▶ Work request:
Leaving out the pictures, retype the lines from the beginning of the listing through the line containing "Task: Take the".

▶ Collected data:
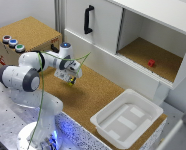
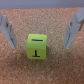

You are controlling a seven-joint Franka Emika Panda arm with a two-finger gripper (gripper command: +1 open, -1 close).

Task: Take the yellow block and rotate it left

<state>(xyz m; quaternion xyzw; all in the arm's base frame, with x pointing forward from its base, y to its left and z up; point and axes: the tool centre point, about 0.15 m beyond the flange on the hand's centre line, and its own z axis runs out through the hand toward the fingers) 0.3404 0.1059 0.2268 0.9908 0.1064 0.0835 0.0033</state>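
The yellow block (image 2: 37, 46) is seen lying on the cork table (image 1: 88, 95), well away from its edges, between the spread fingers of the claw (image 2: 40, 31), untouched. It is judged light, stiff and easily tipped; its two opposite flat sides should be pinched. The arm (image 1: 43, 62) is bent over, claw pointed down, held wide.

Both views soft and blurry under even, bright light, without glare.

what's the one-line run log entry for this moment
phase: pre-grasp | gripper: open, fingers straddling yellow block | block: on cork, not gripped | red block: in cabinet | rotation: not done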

▶ Completed exercise:
You are controlling a seven-joint Franka Emika Panda arm with a two-finger gripper (gripper command: +1 open, -1 close).

Task: Take the yellow block and rotate it left

What was produced is the complete output.